9. Indemnity. Supplier shall, at its own expense, indemnify, defend and hold harmless Revision, its affiliates, directors, officers, employees, representatives and customers from any and all losses or damages (including, without limitation, attorneys’ fees) with respect to any action, claim or proceeding: (a) in connection with Supplier’s breach of the terms and conditions of the Order; (B) charges of infringement of any patent, trademark, copyright or other proprietary right or intellectual property right of any third party by reason of the sale or use of any Products; or (c) to recover for personal injury or death, property damage or economic loss caused by any Products (regardless of whether such claim or demand arises under tort, negligence, contract, warranty, strict liability or any other legal theories), except to the extent such injury, damage or loss directly results from adherence to Revision’s specifications. Supplier’s obligations under this Paragraph 9 shall survive any termination of the Order.

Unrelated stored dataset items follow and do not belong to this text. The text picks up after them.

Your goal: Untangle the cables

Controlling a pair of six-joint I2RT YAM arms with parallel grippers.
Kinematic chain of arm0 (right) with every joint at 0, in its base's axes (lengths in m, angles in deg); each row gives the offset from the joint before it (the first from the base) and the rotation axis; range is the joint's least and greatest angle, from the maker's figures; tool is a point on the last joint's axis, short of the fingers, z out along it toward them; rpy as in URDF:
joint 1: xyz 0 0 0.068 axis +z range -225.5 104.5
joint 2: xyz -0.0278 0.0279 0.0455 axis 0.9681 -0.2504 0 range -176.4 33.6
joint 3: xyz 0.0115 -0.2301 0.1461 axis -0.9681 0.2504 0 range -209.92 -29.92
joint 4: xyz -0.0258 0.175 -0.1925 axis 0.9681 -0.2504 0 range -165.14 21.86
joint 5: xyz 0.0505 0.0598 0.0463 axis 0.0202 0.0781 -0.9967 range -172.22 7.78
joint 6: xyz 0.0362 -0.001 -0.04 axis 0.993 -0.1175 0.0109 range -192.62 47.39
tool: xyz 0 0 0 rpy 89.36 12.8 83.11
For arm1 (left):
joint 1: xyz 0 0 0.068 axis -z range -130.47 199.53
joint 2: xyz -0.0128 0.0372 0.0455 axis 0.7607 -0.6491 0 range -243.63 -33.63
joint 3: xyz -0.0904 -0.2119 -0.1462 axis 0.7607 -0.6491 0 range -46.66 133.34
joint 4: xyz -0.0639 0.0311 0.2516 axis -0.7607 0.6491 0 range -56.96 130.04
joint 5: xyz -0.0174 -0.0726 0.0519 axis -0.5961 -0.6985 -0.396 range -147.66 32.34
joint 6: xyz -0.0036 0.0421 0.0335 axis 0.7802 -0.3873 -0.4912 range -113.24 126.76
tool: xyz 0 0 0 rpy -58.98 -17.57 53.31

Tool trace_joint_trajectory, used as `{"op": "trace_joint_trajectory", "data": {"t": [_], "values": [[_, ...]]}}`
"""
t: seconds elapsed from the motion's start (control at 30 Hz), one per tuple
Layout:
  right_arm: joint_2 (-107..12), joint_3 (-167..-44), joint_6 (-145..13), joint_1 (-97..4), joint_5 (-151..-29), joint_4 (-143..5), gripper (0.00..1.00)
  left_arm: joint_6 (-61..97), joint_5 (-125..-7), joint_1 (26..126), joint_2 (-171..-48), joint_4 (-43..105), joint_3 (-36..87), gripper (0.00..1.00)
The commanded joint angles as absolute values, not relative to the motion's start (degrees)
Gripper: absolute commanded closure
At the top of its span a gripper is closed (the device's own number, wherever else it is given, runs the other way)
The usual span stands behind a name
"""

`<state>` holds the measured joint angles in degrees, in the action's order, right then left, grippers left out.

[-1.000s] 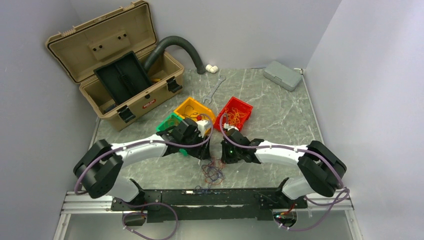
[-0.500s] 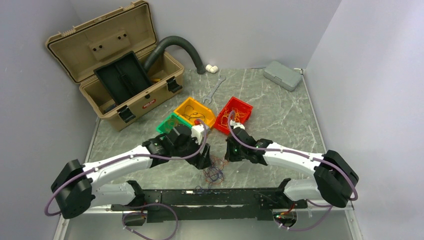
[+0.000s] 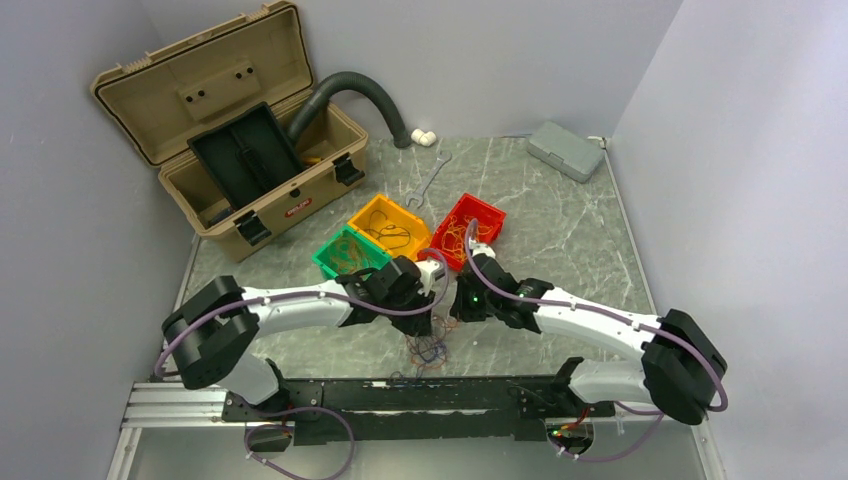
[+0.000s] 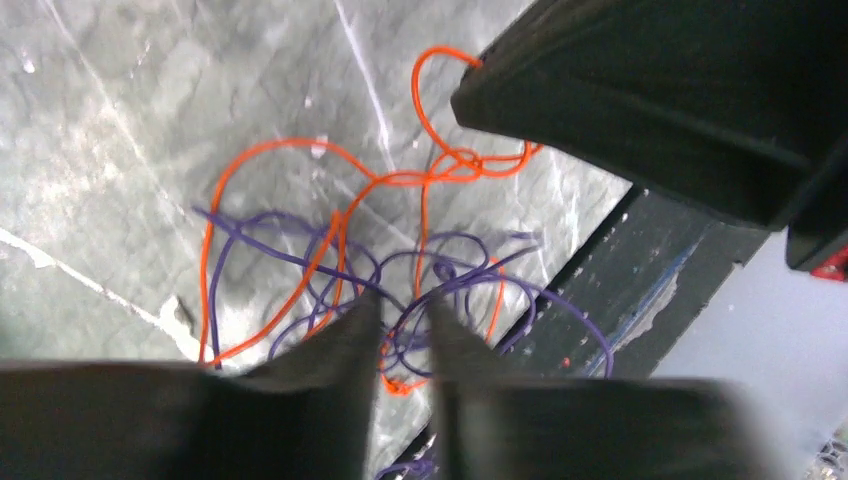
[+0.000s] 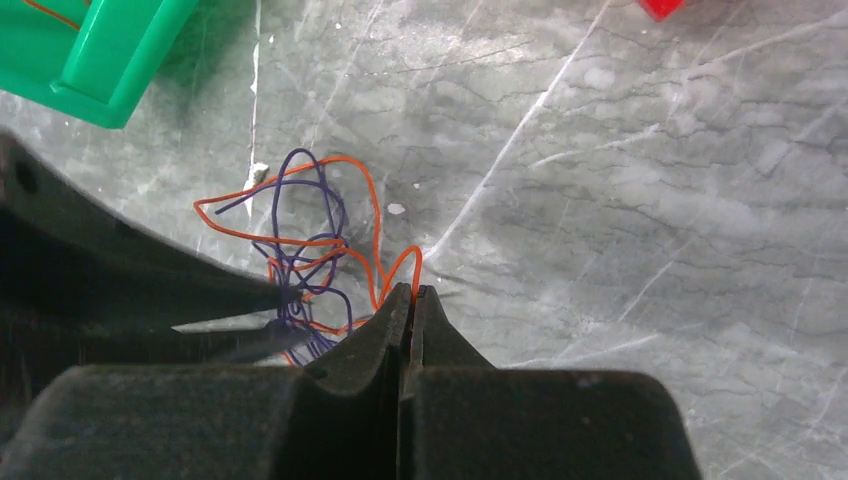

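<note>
The cables are a small tangle of thin orange and purple wires on the marble table near its front edge, also seen as cables and cables. My left gripper hangs over the tangle's left side. In the left wrist view the left gripper is open, a narrow gap between its fingers with purple and orange loops lying in it. My right gripper is just right of the tangle. The right gripper is shut on an orange cable loop at its tips.
Green bin, yellow bin and red bin stand just behind the grippers, each holding wires. An open tan toolbox, a grey hose, a wrench and a grey box lie further back. A black rail borders the front edge.
The left arm has swung right, bringing its gripper over the tangle; its jaws widened, then narrowed again. The right gripper has shut on the orange cable and shifted slightly.
</note>
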<state>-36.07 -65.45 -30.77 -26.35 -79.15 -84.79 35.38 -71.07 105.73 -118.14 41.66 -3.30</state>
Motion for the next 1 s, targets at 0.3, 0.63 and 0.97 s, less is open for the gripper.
{"op": "trace_joint_trajectory", "data": {"t": [0.3,0.63,0.97], "values": [[-19.0,-64.6,-32.5,-45.6,-67.5,-100.5,1.00,30.3,-73.0,93.6,-93.6,43.4,-10.4,1.00],[-13.9,-66.0,-40.4,-51.4,-73.9,-99.4,1.00,30.1,-77.6,83.5,-88.2,47.1,-12.8,1.00],[-25.0,-65.5,-42.1,-39.4,-91.3,-86.4,0.22,29.1,-81.0,83.5,-93.3,46.4,-11.7,1.00]]}}
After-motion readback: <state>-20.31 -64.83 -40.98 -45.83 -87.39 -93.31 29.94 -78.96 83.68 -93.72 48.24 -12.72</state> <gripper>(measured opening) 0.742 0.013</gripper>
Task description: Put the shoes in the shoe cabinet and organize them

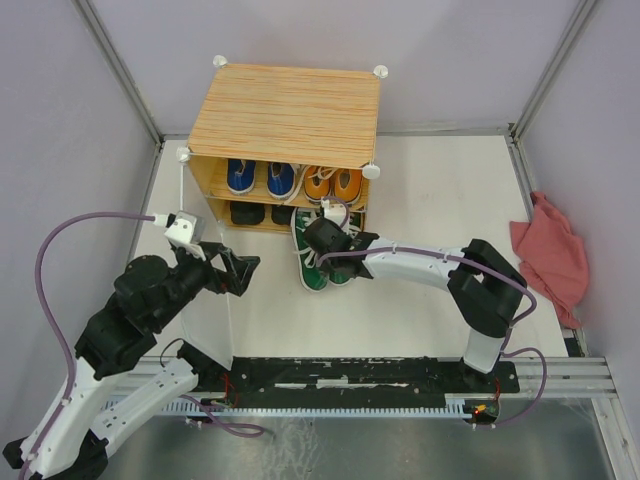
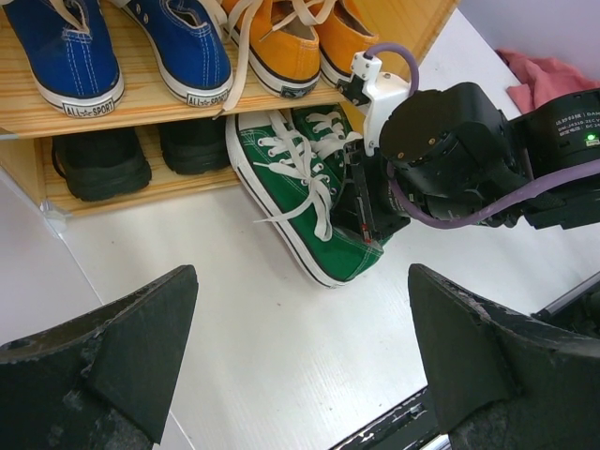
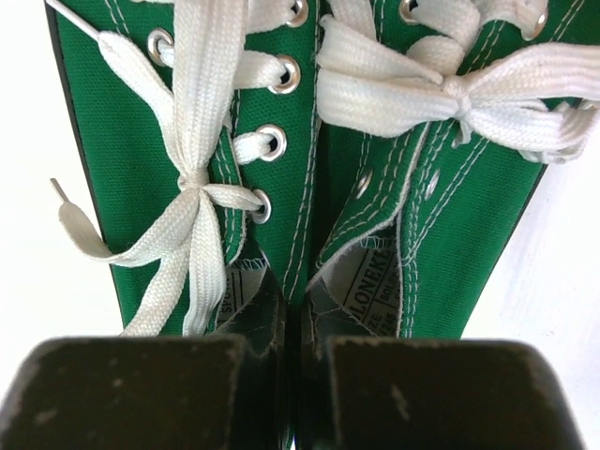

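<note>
- The right gripper [image 3: 292, 349] is pinched nearly closed on the adjoining inner collars of the green sneakers [image 3: 309, 169]; the insole print reads "LONEME…", the rest hidden.
- The pair lies on the table [image 1: 420, 310], toes at the shoe cabinet's [image 1: 285, 110] lower opening, beside the black boots [image 2: 103, 159].
- The blue sneakers [image 2: 122, 47] on the upper shelf have heels marked "ALL SPORT".
- The left gripper [image 2: 302, 291] is spread wide and empty.

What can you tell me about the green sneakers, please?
The green sneakers are a canvas pair with white laces, metal eyelets and white soles. They stand side by side on the white table, toes at the cabinet's lower shelf. The right gripper pinches their inner collar walls together.
</note>
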You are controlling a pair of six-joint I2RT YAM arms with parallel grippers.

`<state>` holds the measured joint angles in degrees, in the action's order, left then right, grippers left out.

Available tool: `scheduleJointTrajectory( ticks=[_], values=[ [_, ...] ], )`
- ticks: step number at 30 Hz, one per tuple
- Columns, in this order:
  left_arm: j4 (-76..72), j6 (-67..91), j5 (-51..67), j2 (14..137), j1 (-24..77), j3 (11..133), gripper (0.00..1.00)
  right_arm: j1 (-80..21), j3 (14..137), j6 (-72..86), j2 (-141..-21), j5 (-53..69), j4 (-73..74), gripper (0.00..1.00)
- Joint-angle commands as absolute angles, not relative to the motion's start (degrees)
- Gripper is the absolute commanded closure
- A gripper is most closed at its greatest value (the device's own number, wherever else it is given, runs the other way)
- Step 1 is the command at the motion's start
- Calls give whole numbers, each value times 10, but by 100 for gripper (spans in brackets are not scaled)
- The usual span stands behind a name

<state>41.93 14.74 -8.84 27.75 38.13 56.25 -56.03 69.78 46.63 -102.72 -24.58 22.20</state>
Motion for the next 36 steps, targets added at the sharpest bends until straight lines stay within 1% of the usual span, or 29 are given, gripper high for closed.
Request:
scheduleJointTrajectory(
  ticks=[1,9,14,19,29,36],
  values=[
    [415,121,-110,283,379,563,1,-562,715,478,-988,-301,111,98],
    [414,122,-109,288,379,560,1,-560,753,499,-1008,-369,113,98],
    [414,121,-111,288,379,555,1,-544,762,508,-1029,-378,105,98],
    [414,116,-112,292,379,554,1,-521,766,503,-1046,-365,87,98],
    [411,109,-111,295,379,549,1,-469,820,464,-1092,-302,95,98],
    [404,105,-112,299,378,541,1,-455,839,490,-1116,-314,102,98]
  ],
)
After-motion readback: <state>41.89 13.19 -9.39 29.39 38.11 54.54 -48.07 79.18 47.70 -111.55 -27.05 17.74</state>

10. Confidentiality. Supplier will: (a) keep all Revision Information (as defined below) confidential and disclose it only to its employees who need to know such Revision Information in order for Supplier to supply the Products to Revision under the Order; and (b) use Revision Information solely for the purpose of supplying the Products to Revision. Products manufactured based on Revision Information may not be used for Supplier’s own use nor sold by Supplier to third parties without Revision’s express prior written consent. “Revision Information” means all information provided to Supplier by Revision, its successors, affiliates or their representatives in connection with the business, programs, goods and/or ancillary services covered by the Order, including, without limitation, proprietary or confidential information, pricing and other terms of the Order, specifications, formulas, compositions, designs, photographs, samples, prototypes or manufacturing methods. Revision Information also includes any materials or information that contain, or are based on, any Revision Information, whether prepared by Revision, Supplier or any other person, and includes all items labeled “confidential” or “proprietary” or which Supplier should reasonably understand include confidential or proprietary content. In the case of uncertainty as to whether certain information constitutes confidential or proprietary Revision Information, Supplier shall assume that it does unless or until Supplier contacts Revision and receives written confirmation from Revision that such information is not Revision Information. Revision Information (or any portion thereof) will not be made accessible to third parties by or through Supplier without Revision’s prior written consent. Revision Information will be returned or destroyed by Supplier promptly upon request.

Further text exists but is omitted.